Now, take a look at this detail shot. Very nice, but you’ll note that the horse is fairly simple and stylized, strongly built but without a great deal of detail. This is sometimes called the “Country Fair Style.” The idea was that the horses would be sturdy, relatively small, and easy to pack up and transport from one fair to another. (There were other styles as well, but that’s beyond the scope of this blog. I’ll just mention the Philadelphia Style and the Coney Island Style as two others with their own characteristics.) Even though Herschell-Spillman didn’t carve these horses, they did work a lot in that style. Horses that were designed as outside row horses for stationary carousels that would not be moved (in theory, though in practice they sometimes were) were far more elaborate and, well, I want to show you a Dentzel company carousel from about the same period.

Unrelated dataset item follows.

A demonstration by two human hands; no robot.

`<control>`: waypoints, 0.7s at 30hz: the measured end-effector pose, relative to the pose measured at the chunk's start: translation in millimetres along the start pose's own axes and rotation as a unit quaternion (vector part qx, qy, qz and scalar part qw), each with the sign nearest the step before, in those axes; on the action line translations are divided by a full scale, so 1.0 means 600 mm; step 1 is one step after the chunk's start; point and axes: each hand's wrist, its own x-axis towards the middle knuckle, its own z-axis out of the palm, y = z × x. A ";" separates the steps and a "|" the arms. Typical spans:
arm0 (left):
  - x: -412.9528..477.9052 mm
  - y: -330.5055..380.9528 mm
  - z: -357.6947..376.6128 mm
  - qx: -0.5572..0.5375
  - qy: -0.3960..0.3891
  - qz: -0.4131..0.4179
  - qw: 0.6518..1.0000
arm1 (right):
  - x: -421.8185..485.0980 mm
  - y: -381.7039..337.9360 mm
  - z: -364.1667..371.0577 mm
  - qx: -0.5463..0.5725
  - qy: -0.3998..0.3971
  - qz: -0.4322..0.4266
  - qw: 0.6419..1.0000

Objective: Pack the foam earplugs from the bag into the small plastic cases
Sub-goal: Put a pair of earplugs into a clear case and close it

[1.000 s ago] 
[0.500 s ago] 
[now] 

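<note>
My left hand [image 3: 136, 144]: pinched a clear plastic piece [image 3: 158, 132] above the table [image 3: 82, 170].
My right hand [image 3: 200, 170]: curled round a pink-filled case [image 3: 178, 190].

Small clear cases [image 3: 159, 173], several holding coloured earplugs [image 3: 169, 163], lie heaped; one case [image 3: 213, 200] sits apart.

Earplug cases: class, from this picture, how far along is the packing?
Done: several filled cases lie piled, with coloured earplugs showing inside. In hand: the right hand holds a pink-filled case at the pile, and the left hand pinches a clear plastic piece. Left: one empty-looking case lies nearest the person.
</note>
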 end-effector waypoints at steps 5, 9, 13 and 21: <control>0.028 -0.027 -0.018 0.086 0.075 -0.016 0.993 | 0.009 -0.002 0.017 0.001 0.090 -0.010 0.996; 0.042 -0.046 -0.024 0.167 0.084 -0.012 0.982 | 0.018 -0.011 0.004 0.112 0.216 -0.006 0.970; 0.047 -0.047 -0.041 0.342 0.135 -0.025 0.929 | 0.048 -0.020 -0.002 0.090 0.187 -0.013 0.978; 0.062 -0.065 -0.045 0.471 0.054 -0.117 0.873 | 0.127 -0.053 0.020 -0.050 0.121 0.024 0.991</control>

Original Photograph-Kevin Burkett http://www.flickr.com/people/kevinwburkett

Original Photograph-Kevin Burkett
http://www.flickr.com/people/kevinwburkett

This Dentzel company carousel is located in Logansport, Indiana. There is another one in Highland Park in Meridan, MS, near where I grew up and I got to ride it as a kid. I’d show you that one, only I haven’t been able to locate a good picture. This one will certainly do. As I said, this was not a later style or something that represented an evolution in the development of carousel animals. This carousel was built 15 years before the Herschell-Spillman example above, and was pretty typical of the Dentzel company’s work.

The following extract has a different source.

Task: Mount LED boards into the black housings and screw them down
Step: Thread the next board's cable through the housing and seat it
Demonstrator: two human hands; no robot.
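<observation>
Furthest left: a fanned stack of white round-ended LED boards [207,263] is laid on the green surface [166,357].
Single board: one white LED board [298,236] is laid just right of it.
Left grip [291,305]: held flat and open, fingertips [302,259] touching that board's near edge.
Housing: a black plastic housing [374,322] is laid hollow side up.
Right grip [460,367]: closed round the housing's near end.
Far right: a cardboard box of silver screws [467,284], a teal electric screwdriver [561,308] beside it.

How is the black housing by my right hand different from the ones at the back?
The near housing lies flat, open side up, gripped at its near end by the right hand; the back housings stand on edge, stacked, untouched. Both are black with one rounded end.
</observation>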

Detail From Spencer Park Dentzel Carousel - Kevin Burkett http://www.flickr.com/people/kevinwburkett

Detail From Spencer Park Dentzel Carousel – Kevin Burkett
http://www.flickr.com/people/kevinwburkett

The most elaborately carved horses/animals would naturally be on the outside row, as that was the first thing visitors would see and were often “standers,” as this magnificent example shows. If you look closely at its right hind leg, you can see the glue line where it was attached to the body. The body (carcass) would be built as a hollow box with enough thickness on the outside to carve the details, and the legs and head would be roughed out separately, then attached and the finish carving done. Some of the most famous carvers, like Gustav Dentzel and Daniel Muller (famous for carving standers with military trappings) and Salvatore Cerniglario were either German or Italian immigrants.

Muller Horse from Forest Park Carousel, Queens NY

By 1930 the so-called “Golden Age” of the carousel was waning. Out of the thousands made, only a couple hundred still survive, some in museums like the Herchell-Spillman, others like the Dentzel above and the one in Meridian, still in public parks, still on duty for rides as they have been for 100 years.

There. Assuming you got this far, probably still more than you wanted to know. As I said, the old interests never go away. Not completely.